— WHAT IS NEEDED —
Restate the data word for word. Leave the pictures out.
━━━━━━━━━━
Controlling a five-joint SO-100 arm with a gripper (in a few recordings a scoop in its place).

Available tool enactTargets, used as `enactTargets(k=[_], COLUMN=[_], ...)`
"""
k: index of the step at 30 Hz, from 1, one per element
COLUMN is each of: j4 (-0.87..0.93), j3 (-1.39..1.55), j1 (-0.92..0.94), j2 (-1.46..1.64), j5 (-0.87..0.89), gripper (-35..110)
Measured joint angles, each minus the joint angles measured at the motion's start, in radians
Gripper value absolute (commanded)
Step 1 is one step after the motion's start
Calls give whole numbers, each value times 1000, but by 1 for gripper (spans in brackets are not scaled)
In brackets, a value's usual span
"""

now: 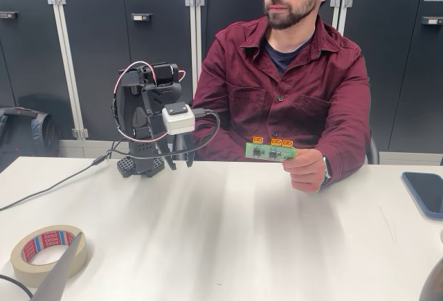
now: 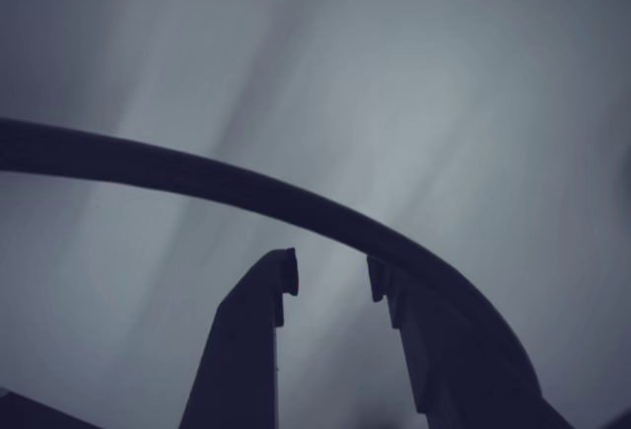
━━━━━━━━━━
— RESULT OF THIS TASK —
Controlling a five-joint SO-100 arm with a gripper (in a few recordings a scoop in its place).

Available tool enactTargets, used as `enactTargets(k=[_], COLUMN=[_], ...)`
"""
k: index of the step at 30 Hz, from 1, one per element
COLUMN is each of: j4 (-0.87..0.93), j3 (-1.39..1.55), j1 (-0.92..0.94), j2 (-1.46..1.64), j5 (-0.87..0.89), gripper (-35..110)
Measured joint angles, each minus the joint angles measured at the motion's start, in radians
Gripper value absolute (commanded)
Step 1 is one step after the motion's start
Calls give whole numbers, each value times 1000, but by 1 for gripper (spans in brackets are not scaled)
In brackets, a value's usual span
"""

now: 
now: 

The exercise contains no remaining tasks.